Tinha um compromisso às oito horas e não sabia como chegar ao local, foi chegando perto da primeira banda de jornal que viu e perguntou onde ficava a FECAP, a dona da banca lhe respondeu com um sorriso no rosto, sorriso esse que alegrou o momento.  Ele sabia como chegar, mas também sabia que estava muito cedo e por isso precisava gastar alguns minutos em algum lugar.  Nunca tinha reparado naquele café da esquina, mas gostou e entrou.
Era aconchegante, apenas a luz do sol da manhã iluminava o local tornando o meio escuro, o que dava a sensação de conforto.  Pediu um leite com chocolate e sentou-se numa mesa, deu um gole na bebida e admirou as fotos que estavam penduradas na parede, o som de uma música tocada apenas no piano invadia o lugar, o tom escuro dos móveis e o preto e branco das fotos, todos aqueles elementos tornaram o momento especial e ideal para reflexão.
Dentro de alguns minutos, estaria sentado numa carteira universitária fazendo mais um vestibular, digo mais um pois já havia feito outros, e na verdade, só estava ali porque não passara no que mais queria, foi bom assim.  Veio então a admiração pelo lugar, junto com uma inspiração que nunca sentiu antes, começou a escrever um livro em pensamento, daria o titulo de “Cafés de São Paulo”, foi mais ambicioso e mudou para “Cafés ao redor do mundo”, pensou se valeria a pena.  Pela experiência sim, mas café? Não era nem crítico nem especialista, por que escrever sobre cafés?
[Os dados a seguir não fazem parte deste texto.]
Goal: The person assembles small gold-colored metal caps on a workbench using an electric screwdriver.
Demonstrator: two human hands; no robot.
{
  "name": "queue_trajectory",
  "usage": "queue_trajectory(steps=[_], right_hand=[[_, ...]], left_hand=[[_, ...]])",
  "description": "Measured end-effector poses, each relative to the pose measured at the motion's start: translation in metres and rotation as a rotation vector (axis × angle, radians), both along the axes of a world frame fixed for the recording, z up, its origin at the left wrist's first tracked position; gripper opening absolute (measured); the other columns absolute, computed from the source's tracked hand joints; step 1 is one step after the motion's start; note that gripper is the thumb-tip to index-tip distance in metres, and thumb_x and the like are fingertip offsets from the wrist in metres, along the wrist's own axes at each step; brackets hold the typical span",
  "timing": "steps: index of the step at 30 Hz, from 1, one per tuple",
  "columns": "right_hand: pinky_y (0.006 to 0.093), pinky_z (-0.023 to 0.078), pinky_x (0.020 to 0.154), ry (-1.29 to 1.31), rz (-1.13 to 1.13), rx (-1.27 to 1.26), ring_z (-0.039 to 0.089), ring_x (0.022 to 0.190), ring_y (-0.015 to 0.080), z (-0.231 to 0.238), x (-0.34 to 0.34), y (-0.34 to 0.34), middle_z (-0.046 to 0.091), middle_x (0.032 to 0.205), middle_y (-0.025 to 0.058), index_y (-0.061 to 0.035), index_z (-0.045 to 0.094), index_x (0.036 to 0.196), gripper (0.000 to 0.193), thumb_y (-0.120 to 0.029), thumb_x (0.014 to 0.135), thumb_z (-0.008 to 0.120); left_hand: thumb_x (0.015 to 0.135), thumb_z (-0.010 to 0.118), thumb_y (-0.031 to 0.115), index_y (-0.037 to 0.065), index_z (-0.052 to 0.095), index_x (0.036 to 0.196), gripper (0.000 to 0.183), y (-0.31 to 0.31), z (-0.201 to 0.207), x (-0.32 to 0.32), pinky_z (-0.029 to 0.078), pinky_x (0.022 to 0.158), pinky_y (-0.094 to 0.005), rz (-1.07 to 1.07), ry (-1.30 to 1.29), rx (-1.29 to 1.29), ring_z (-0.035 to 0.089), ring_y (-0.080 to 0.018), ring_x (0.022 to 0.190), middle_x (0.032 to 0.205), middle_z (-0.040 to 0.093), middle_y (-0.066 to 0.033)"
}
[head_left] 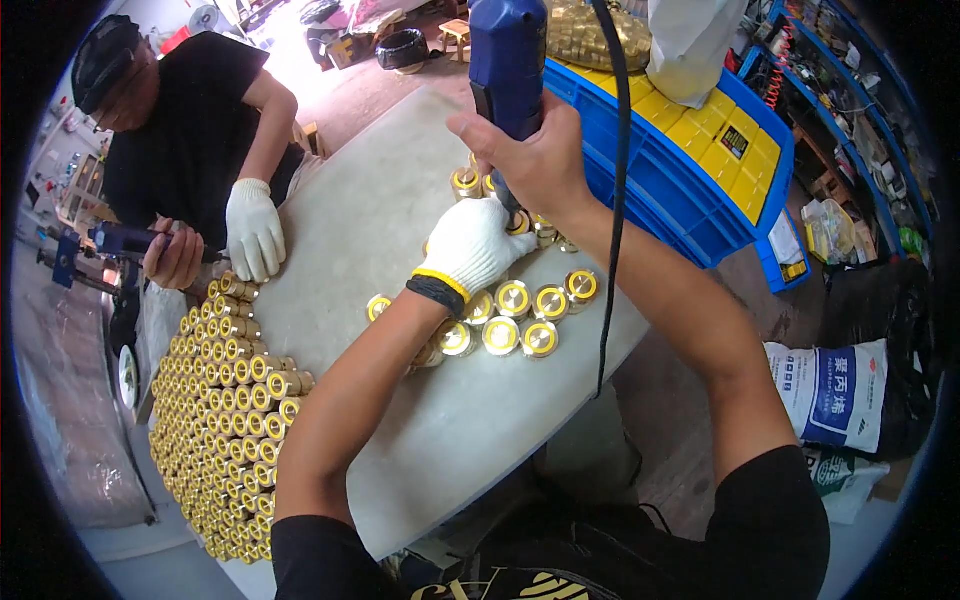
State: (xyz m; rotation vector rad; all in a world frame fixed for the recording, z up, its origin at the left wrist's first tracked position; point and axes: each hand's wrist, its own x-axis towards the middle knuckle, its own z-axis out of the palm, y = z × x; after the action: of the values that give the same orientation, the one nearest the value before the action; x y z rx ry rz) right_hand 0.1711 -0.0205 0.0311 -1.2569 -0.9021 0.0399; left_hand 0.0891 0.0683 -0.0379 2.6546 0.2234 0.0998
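Note:
My right hand [548, 158] is wrapped round a dark blue corded power tool [506, 65], held upright with its tip pointing down. My left hand [472, 245], in a white knit glove with a yellow cuff, is closed round a brass fitting [519, 222] right under the tool's tip. The glove hides most of that fitting. Several round brass fittings with yellow rings [513, 299] stand on the table near my left wrist, and a few more [466, 182] stand beyond the glove.
A large block of brass fittings [225, 400] covers the left of the grey table [420, 450]. Across it, a co-worker's gloved hand [256, 232] and bare hand with another tool [130, 240] work. The black cord [622, 150] hangs beside my right arm. Blue crates [660, 160] stand right.

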Motion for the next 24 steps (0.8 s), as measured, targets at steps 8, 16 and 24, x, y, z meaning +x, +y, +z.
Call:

Percebeu que a admiração não era só pelo lugar, nem só pelo momento, mas também pela vida.   Muita coisa havia mudado e muita coisa ainda iria mudar, queria contar a todos, mesmo que todos já soubessem.  Olhou para a rua, que já estava agitada, os preparativos para a festa do ano novo Chinês estavam acelerados, lembrou que iria se apresentar mais tarde  o sorriu, logo retomou os pensamentos sobre a vida, era o que importava no momento.
Começou a fazer planos, pensou em coisas que não tinha pensado antes, viu as coisas de um jeito diferente e pensou: Eu amadureci.  Que peso tinha essa frase, sua família vivia dizendo que ele tinha uma cabeça melhor que os demais garotos da mesma idade, mas ele nunca se importou, dessa vez ele tinha reconhecido, e gostou do que sentiu.
Olhou para o relógio e viu que marcava quinze para às oito, despertou de seus pensamentos, era hora de dar um passo na vida.  Levantou-se da cadeira, saiu do estabelecimento, pois já havia pagado, mas fez questão de sorrir para quem estava no caixa, foi determinado e cumpriu sua missão.
Pensou no dia por muito tempo, pensa até hoje na verdade, pensa até em escrever um livro, não agora, nem amanhã, mas um dia quem sabe.  O fato é que sua vida mudou depois daquele dia, sorria mais, ria mais, vivia e não apenas existia.  Ele cresceu, ele mudou, ele tornou-se homem, e esse homem sou eu.